Please print, exactly, only the lines in the entries below from the line that has "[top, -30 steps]" through the line that has "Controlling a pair". Pictures don't go in.

Dataset excerpts
►
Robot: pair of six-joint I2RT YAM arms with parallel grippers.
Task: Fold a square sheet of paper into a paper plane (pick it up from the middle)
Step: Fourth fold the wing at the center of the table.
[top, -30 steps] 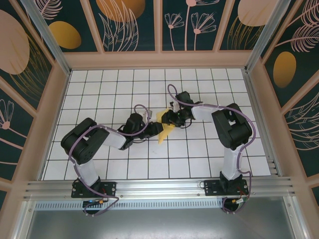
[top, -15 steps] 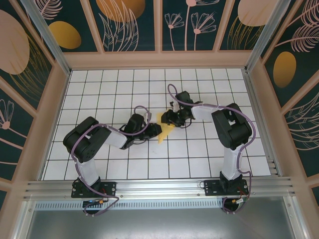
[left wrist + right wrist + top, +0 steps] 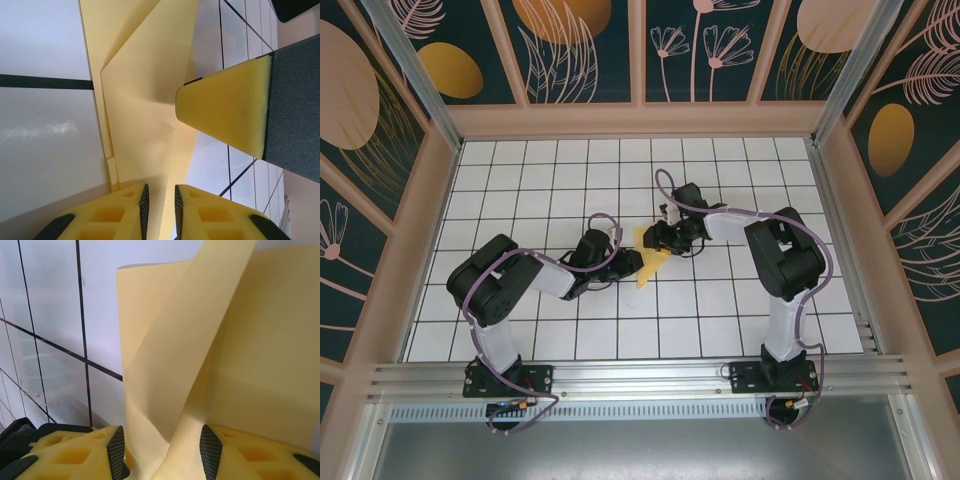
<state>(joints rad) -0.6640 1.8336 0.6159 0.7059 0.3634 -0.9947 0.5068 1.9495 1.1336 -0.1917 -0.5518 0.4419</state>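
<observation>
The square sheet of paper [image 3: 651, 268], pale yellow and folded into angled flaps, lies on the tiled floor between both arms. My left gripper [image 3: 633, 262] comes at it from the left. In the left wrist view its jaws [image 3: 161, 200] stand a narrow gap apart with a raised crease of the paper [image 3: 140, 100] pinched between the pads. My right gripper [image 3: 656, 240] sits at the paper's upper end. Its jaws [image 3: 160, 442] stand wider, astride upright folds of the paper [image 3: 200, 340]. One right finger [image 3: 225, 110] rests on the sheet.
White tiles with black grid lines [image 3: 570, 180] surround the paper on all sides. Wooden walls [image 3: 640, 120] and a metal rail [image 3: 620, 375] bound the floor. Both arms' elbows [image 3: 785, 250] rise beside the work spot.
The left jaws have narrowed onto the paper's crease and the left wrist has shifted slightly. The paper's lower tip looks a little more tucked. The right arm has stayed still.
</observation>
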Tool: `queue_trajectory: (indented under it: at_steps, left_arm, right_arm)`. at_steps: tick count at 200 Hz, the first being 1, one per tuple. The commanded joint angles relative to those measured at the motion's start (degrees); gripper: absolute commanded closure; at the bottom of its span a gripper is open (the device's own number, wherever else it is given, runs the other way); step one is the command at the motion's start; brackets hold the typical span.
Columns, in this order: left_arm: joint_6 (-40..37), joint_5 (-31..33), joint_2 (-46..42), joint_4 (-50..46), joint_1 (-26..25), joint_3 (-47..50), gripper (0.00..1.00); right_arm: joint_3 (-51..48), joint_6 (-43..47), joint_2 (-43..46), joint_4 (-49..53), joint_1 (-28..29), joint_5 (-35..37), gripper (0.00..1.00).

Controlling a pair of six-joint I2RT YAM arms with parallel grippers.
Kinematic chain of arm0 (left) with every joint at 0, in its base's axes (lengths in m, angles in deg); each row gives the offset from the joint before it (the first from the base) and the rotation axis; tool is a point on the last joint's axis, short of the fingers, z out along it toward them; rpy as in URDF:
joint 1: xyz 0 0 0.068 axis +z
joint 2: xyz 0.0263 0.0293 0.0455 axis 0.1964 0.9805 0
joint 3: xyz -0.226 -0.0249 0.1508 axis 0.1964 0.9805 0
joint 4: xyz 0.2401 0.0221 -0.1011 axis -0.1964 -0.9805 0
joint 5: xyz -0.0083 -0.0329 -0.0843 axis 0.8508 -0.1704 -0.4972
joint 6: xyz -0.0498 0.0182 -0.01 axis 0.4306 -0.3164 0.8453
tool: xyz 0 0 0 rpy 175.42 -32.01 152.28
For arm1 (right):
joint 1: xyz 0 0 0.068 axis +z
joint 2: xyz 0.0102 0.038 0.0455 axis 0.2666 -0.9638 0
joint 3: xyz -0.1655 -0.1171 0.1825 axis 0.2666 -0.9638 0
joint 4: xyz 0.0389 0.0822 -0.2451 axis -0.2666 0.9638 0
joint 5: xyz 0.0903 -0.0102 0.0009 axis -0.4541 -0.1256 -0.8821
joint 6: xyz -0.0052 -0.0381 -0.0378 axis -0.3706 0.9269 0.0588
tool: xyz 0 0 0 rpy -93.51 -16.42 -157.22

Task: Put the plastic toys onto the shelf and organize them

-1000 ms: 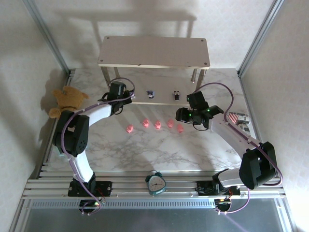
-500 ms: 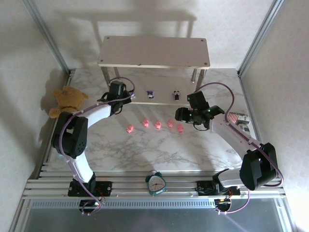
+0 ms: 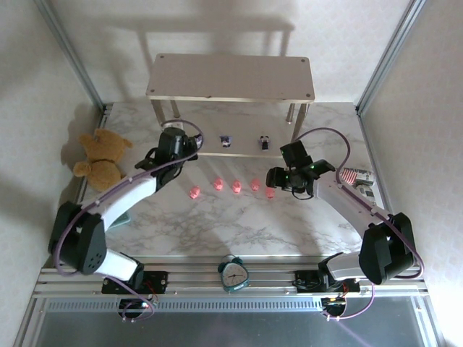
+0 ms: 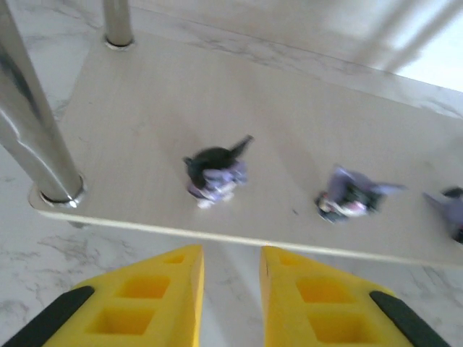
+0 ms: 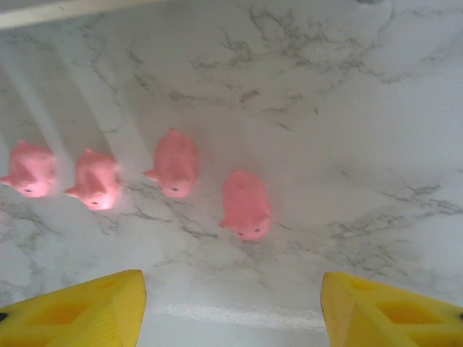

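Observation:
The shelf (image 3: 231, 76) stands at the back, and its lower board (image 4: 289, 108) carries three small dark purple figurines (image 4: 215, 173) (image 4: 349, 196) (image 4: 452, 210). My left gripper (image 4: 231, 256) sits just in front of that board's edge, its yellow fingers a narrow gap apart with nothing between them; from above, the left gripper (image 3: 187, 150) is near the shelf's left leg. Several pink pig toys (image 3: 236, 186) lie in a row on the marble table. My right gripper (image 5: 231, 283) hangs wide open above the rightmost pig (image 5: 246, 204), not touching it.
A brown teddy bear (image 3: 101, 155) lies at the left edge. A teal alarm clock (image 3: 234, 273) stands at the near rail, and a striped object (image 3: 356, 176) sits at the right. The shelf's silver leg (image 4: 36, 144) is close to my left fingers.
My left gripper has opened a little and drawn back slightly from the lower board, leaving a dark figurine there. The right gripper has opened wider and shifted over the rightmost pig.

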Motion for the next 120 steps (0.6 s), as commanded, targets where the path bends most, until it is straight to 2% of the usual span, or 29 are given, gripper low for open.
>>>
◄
§ The answer
[top, -30 steps] 
[top, -15 steps] 
[left wrist + right wrist + top, +0 steps] 
<state>(joints rad) -0.6640 1.8336 0.6159 0.7059 0.3634 -0.9947 0.5068 1.9495 1.1336 -0.1917 -0.5518 0.4419</state>
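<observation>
The square sheet of paper [image 3: 651, 268], pale yellow and folded into angled flaps, lies on the tiled floor between both arms. My left gripper [image 3: 633, 262] comes at it from the left. In the left wrist view its jaws [image 3: 161, 200] stand a narrow gap apart with a raised crease of the paper [image 3: 140, 100] pinched between the pads. My right gripper [image 3: 656, 240] sits at the paper's upper end. Its jaws [image 3: 160, 442] stand wider, astride upright folds of the paper [image 3: 200, 340]. One right finger [image 3: 225, 110] rests on the sheet.
White tiles with black grid lines [image 3: 570, 180] surround the paper on all sides. Wooden walls [image 3: 640, 120] and a metal rail [image 3: 620, 375] bound the floor. Both arms' elbows [image 3: 785, 250] rise beside the work spot.
The left jaws have narrowed onto the paper's crease and the left wrist has shifted slightly. The paper's lower tip looks a little more tucked. The right arm has stayed still.
</observation>
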Tool: `queue_trajectory: (indented under it: at_steps, left_arm, right_arm)`. at_steps: tick count at 200 Hz, the first being 1, one per tuple. The commanded joint angles relative to those measured at the motion's start (degrees); gripper: absolute commanded closure; at the bottom of its span a gripper is open (the device's own number, wherever else it is given, runs the other way); step one is the command at the motion's start; brackets hold the typical span.
Columns, in this order: left_arm: joint_6 (-40..37), joint_5 (-31..33), joint_2 (-46..42), joint_4 (-50..46), joint_1 (-26..25), joint_3 (-47..50), gripper (0.00..1.00); right_arm: joint_3 (-51..48), joint_6 (-43..47), joint_2 (-43..46), joint_4 (-49..53), joint_1 (-28..29), joint_5 (-35..37), gripper (0.00..1.00).

Controlling a pair of six-joint I2RT YAM arms with parallel grippers.

No further answer is expected.